Lots of clinical evidence attests to the health benefits of walking (strength, balance, release of endorphins), but I see several benefits that make me think there are more benefits than just getting out there and exercising your heart and leg muscles:

  • The outdoor connection – Getting outside provides a connection with nature that you lose if you’re confined inside your home or senior community
  • Personal validation – A “good day” provides hope and inspiration that helps to counterbalance fears that one is declining and deteriorating toward the final finish
  • Touch and community  – Walking with someone can provide a gentle moment of communion and love that feeds and sustains.
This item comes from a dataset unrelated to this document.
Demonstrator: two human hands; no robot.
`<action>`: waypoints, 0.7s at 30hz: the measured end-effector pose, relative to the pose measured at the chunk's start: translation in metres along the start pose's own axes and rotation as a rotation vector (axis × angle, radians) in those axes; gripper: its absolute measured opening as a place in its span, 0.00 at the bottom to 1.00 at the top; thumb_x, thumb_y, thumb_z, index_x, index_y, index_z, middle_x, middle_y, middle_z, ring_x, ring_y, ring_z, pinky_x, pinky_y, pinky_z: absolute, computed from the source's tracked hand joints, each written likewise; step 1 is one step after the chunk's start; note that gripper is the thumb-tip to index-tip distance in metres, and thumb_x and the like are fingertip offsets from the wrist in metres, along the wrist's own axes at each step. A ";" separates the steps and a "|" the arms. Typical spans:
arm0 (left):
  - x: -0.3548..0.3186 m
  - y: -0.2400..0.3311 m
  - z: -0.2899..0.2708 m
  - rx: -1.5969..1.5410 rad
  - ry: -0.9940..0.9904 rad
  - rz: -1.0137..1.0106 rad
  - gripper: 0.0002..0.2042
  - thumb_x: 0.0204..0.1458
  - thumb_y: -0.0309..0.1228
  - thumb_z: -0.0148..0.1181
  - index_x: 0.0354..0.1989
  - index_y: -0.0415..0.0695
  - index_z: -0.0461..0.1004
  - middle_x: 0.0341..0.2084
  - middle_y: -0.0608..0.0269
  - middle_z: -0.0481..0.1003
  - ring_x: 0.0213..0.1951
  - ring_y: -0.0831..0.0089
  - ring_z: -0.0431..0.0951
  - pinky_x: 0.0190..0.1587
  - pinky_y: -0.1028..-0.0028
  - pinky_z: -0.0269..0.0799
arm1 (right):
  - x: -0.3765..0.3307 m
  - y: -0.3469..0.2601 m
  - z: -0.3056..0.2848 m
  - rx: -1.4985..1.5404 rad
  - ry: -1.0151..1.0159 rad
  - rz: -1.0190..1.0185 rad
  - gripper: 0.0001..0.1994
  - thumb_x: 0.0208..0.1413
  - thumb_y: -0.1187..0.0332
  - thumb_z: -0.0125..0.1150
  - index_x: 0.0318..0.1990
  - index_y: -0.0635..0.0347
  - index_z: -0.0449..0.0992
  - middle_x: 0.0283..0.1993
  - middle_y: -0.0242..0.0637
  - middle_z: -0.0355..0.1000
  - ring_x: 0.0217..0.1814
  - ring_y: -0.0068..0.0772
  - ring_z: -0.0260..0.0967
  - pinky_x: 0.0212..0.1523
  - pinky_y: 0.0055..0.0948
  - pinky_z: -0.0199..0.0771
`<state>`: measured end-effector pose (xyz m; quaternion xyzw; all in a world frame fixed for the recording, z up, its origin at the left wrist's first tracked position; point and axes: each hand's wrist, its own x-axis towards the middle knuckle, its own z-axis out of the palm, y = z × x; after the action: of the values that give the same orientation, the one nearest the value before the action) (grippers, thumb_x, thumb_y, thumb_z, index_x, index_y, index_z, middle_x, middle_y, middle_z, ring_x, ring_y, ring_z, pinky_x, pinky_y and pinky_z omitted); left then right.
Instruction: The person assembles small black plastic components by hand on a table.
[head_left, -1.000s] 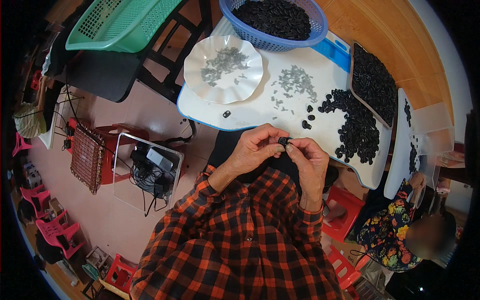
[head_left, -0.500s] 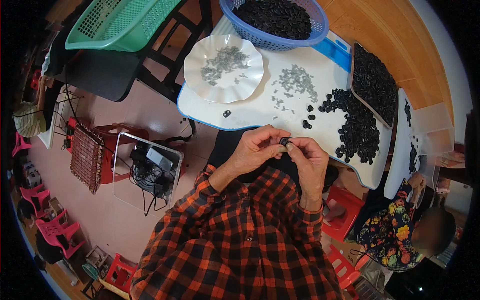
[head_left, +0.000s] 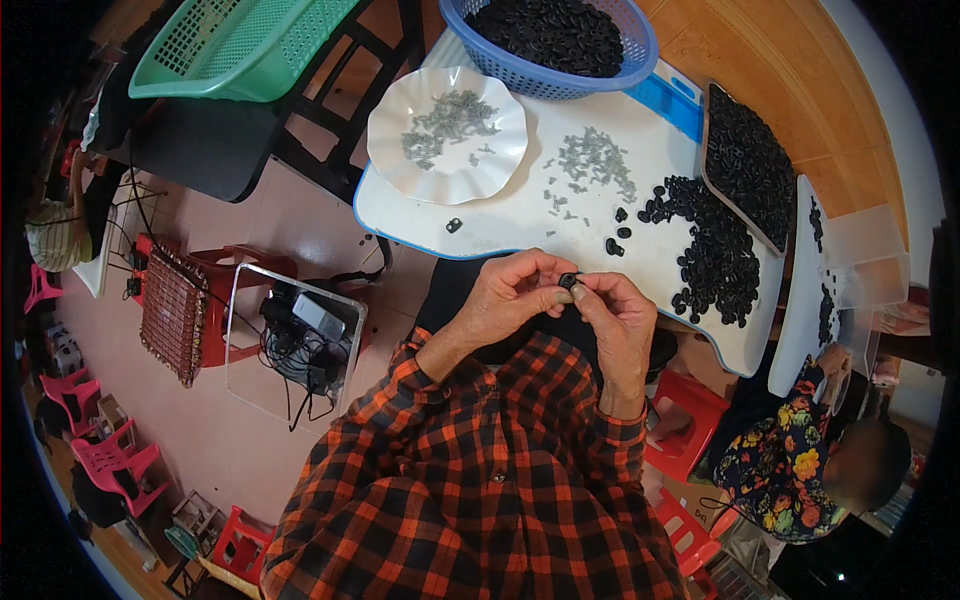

The outdoor connection:  My Dad has always been an outdoorsman — an avid game hunter, skeet shooter and fly fisherman.  I never liked to hunt, but I loved crunching through frozen wheat fields in the cold pre-dawn hours in Eastern Washington as my Dad hunted pheasant, dove, Hungarian partridge, quail or chukkar.  One of his fondest memories was hiking the Sand Ridge Trail with high school classmates near Rimrock Lake in Eastern Washington.  But for anyone, it seems unnatural and disorienting to spend your days indoors.  You miss the details that Dad always notices: new buds, bird calls, beautiful cloud formations.  When nature is removed from our world, we suffer.

Personal validation:  My Dad doesn’t have troops to order anymore, so he orders himself.  So many of our walks begin with him saying, “I think I’m gettin’ old.”  But then he regroups and starts saying things like, “C’mon, Henry.  You can do better than that.”  And when he starts to loosen up, he comments on that, too:  “That’s better.”  Not every day is a good day, or a good walk.  But when things go well, it helps him feel more confident that he is not beginning “the big slide” toward the end.  Yesterday’s walk ended with, “I’m encouraged.”

Touch and community:  A friend who did massage on the side once told a story about an elderly widow who cried after her massage.  “No one ever touched her anymore,” my friend said.  My Mom and Dad were big on hand-holding and patting one another.  Now there is no one who pats him as a part of his daily routine.  So when we walk, and Dad rests, I make it a point to put my arm around his shoulders, and give him a pat-pat-pat.  “We’re three-pat people,” he always said.